- WHAT YOU WILL DO
The listing below must be repeated word for word, with its images excluded.

- SUPPLIED MATERIAL
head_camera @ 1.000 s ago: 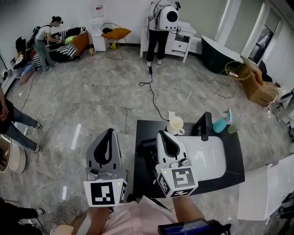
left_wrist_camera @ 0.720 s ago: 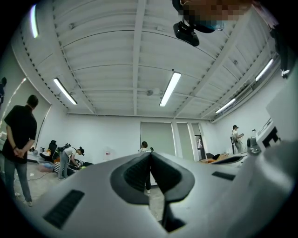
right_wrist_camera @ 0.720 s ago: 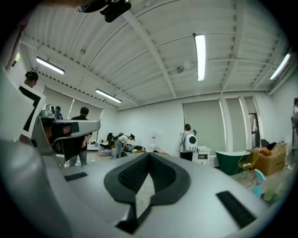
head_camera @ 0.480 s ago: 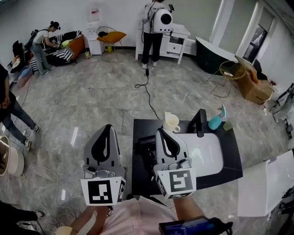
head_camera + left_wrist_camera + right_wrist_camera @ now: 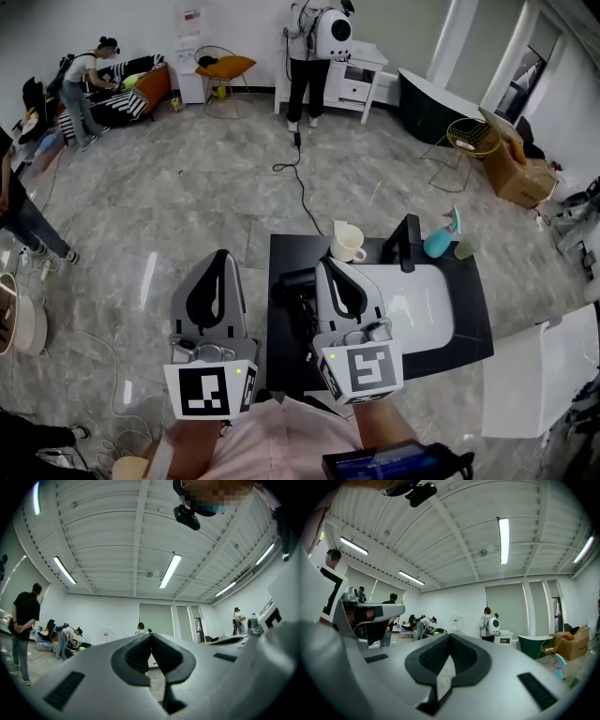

- SOLUTION TO THE EXERCISE
head_camera @ 1.000 s ago: 
left_wrist_camera @ 0.720 s ago: 
right_wrist_camera @ 0.720 s ago: 
head_camera @ 0.480 s ago: 
head_camera + left_wrist_camera + right_wrist_camera @ now: 

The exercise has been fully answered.